**What the task requires**: Each line of the records that includes "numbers" should be found and copied.

**Input data**:
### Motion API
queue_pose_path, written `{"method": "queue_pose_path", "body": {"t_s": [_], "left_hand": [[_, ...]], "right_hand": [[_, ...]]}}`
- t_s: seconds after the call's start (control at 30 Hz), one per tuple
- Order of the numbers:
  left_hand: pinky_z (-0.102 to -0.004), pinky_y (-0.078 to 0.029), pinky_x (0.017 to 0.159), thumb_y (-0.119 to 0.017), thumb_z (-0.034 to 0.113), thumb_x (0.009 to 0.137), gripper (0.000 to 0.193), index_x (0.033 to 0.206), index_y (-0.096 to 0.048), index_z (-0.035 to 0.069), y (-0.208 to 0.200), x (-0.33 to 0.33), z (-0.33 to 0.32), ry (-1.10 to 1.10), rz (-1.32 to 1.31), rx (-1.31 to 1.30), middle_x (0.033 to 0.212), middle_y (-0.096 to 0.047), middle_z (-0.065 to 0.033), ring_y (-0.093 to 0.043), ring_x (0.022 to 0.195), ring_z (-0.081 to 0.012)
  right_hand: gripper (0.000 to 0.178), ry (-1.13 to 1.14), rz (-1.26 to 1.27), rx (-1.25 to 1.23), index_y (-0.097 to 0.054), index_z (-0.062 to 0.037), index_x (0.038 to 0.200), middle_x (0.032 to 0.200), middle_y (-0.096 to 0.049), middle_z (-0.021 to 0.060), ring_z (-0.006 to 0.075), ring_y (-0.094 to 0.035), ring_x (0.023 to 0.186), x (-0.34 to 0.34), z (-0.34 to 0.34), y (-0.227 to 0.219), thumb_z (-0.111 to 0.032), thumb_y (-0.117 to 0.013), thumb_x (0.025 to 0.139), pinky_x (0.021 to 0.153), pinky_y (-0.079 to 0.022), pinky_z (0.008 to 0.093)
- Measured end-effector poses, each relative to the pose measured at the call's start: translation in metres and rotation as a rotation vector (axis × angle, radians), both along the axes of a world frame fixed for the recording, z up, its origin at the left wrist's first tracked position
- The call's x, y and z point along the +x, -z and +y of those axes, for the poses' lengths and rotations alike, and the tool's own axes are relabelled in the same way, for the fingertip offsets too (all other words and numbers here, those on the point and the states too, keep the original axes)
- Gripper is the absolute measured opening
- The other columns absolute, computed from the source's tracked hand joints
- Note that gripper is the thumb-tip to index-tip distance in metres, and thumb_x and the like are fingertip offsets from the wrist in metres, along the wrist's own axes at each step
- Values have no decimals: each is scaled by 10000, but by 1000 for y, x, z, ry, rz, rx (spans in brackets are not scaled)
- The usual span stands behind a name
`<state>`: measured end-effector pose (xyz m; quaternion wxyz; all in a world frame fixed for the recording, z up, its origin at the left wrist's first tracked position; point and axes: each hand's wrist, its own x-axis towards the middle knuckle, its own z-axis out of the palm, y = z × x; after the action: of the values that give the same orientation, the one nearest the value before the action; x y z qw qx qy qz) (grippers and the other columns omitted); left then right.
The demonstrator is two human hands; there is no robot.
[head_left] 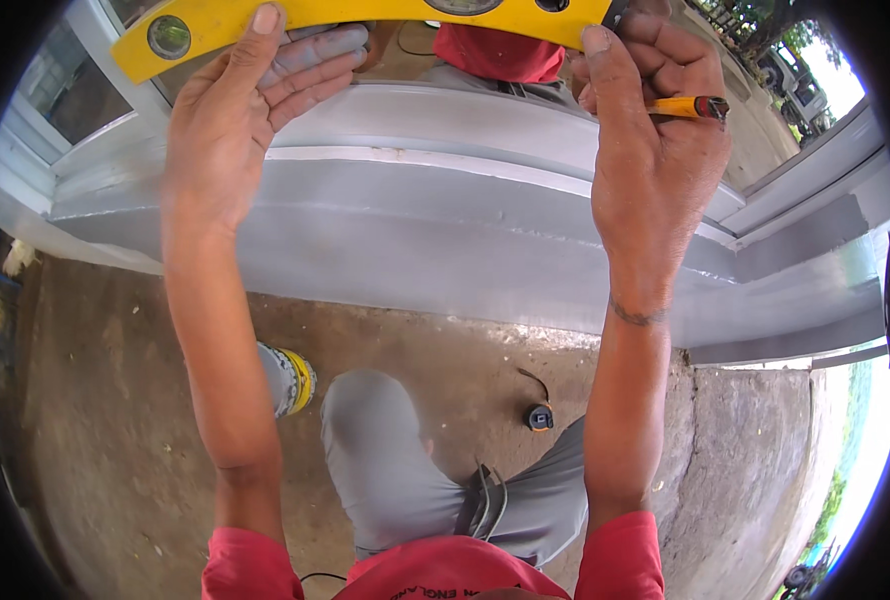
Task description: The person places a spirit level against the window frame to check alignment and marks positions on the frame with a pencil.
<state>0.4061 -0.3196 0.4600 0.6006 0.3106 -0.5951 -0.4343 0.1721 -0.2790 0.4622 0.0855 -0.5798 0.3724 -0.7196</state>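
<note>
- Head view: the yellow spirit level (365,8) lies across the top, in front of the window glass (400,62), and serves as landmark here; its bowed look probably comes from the lens.
- The left hand (215,130) is at the level's left part, with the thumb flat on its face and the fingers stretched nearly straight along its lower edge. This grip is loose, thumb and fingers taking the level between them, seemingly to carry and steady it rather than squeeze it.
- The right hand (657,155) has the level's right end, thumb on the face and fingers curled behind. This grip is closed more firmly, and an orange pencil-like tool (677,106) is tucked across the palm (perhaps to keep it handy without freeing the thumb).
- Holding near both ends likely gives better control of tilt.
- Both forearms reach up toward the level, spread wide, palms turned inward; the right wrist is fairly straight, the left hand leans inward at the fingers.
- Below the level runs the grey window ledge (425,220). Lower than that, on the floor (465,345), rest a tape measure (538,418), blade partly out, and what looks like a yellow-banded can (303,380), partly behind the left forearm.
</note>
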Motion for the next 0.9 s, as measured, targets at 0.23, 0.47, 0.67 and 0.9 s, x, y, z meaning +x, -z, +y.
{"method": "queue_pose_path", "body": {"t_s": [0.23,0.47,0.67,0.9], "left_hand": [[-397,-544,962,-545,380,1012,511,1242,-548,-77,-11,-4,4,2,25,41,1126,-674,-255,-685,1059,-326],[-394,-545,961,-559,382,1006,504,1240,-555,-65,-14,-5,5,9,25,38,1116,-683,-246,-686,1061,-319],[-395,-549,954,-574,388,998,508,1230,-565,-64,-14,-3,3,9,44,53,1108,-686,-245,-689,1055,-315],[-401,-550,951,-580,400,993,530,1227,-566,-76,-15,-5,4,9,36,45,1101,-687,-247,-691,1046,-316]], "right_hand": [[205,-26,-13,-72,-568,44,1110,867,-694,77,70,-589,711,-2,-4,5,-61,-647,952,640,-483,206],[185,17,-41,-45,-586,16,1075,818,-667,53,70,-558,702,1,-2,0,-70,-665,932,623,-456,217],[190,66,-24,-27,-590,9,1081,799,-663,44,66,-554,692,2,-4,2,-74,-670,930,606,-444,213],[187,96,14,-63,-599,13,1105,815,-677,45,55,-561,669,1,-5,2,-78,-659,953,602,-461,188]]}}
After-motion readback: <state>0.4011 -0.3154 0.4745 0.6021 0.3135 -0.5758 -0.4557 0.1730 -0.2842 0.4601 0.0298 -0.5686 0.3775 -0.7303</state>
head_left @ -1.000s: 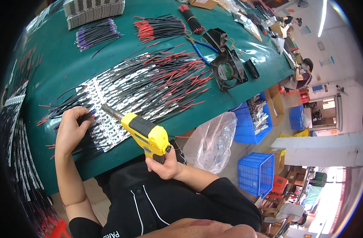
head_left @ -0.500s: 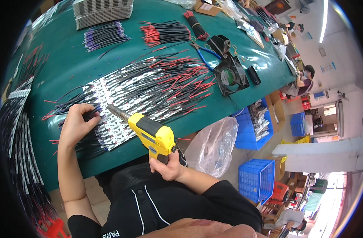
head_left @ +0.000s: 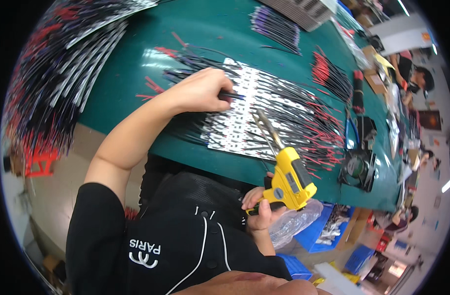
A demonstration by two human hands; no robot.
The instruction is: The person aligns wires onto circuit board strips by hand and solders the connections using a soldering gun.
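Observation:
My left hand (head_left: 205, 91) is closed in a pinch on a dark wire (head_left: 231, 96) at the left side of a white circuit board panel (head_left: 230, 140). The wire's end points right, onto the panel. In my right hand (head_left: 262, 209) is a yellow and black soldering gun (head_left: 290, 179), gripped by its handle. Its metal tip (head_left: 260, 115) points up and left over the panel, a short way from the pinched wire. Rows of black wires with red ends (head_left: 318, 128) fan out to the panel's right. More wires stick out on its left, partly under my left forearm.
Stacks of wired strips (head_left: 77, 69) hang over the table's left end. Purple-ended wires (head_left: 276, 29), red-ended wires (head_left: 330, 73), blue-handled pliers (head_left: 351, 130) and a black fan (head_left: 357, 169) lie on the green table (head_left: 185, 152). Blue crates stand beyond its right edge. Other people sit farther off.
The whole view has turned, so the table's contents appear farther right and rotated. The soldering gun's tip has moved away from my left hand's fingers. Both hands keep their hold.

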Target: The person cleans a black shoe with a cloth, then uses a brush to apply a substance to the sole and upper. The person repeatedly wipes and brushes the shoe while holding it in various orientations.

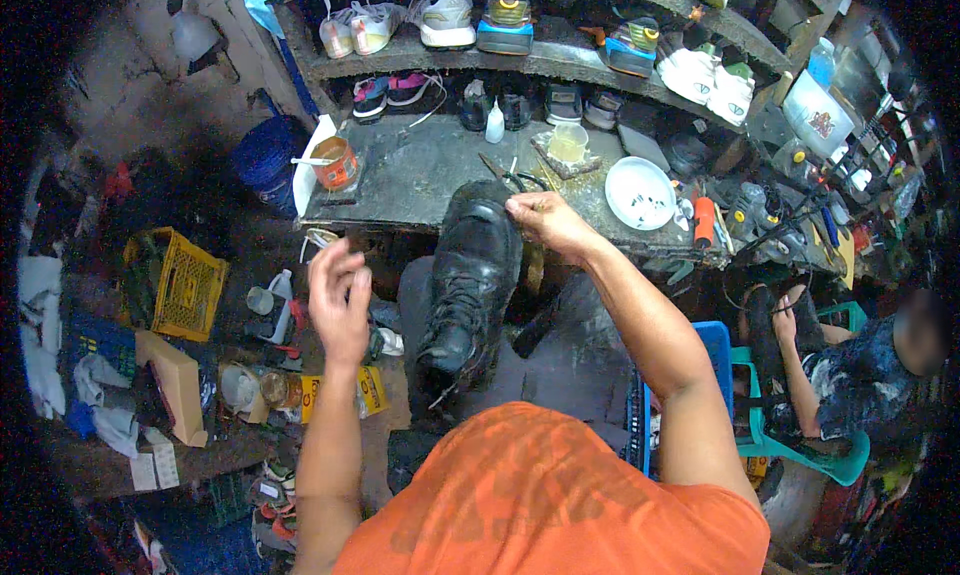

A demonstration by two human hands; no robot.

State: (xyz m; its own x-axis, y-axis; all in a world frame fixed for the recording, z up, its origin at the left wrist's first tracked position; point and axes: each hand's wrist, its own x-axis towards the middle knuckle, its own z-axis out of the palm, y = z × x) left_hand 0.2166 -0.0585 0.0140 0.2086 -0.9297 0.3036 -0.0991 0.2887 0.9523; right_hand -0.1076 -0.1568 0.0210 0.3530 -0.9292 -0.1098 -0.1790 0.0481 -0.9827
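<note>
Black lace-up shoe (470, 245) looks fairly weighty: stiff sole, softer upper, and that shiny toe is probably slick, so I'd grab the sole edge or heel. It's in front of the workbench (410, 180), toe overlapping the near edge in this view. Right hand (552, 222) is pinching the toe's right side; left hand (340, 297) is empty, fingers loosely curled, apart from the shoe. Benchtop's dark and scuffed, with an orange-red can (338, 167) by the left end and a white plate (613, 190) toward the near right corner. Shoe shelf (410, 64) above the back edge, yellow crate (197, 295) left, 1 person (860, 375) seated right.
</note>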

**Task output**:
- Order of the numbers:
- The call's x, y and z point along the +x, -z and +y of those axes, for the poses' lengths and rotations alike, and the tool's own axes are relabelled in the same way, for the fingertip offsets too (all other words and numbers here, those on the point and the states too, keep the original axes)

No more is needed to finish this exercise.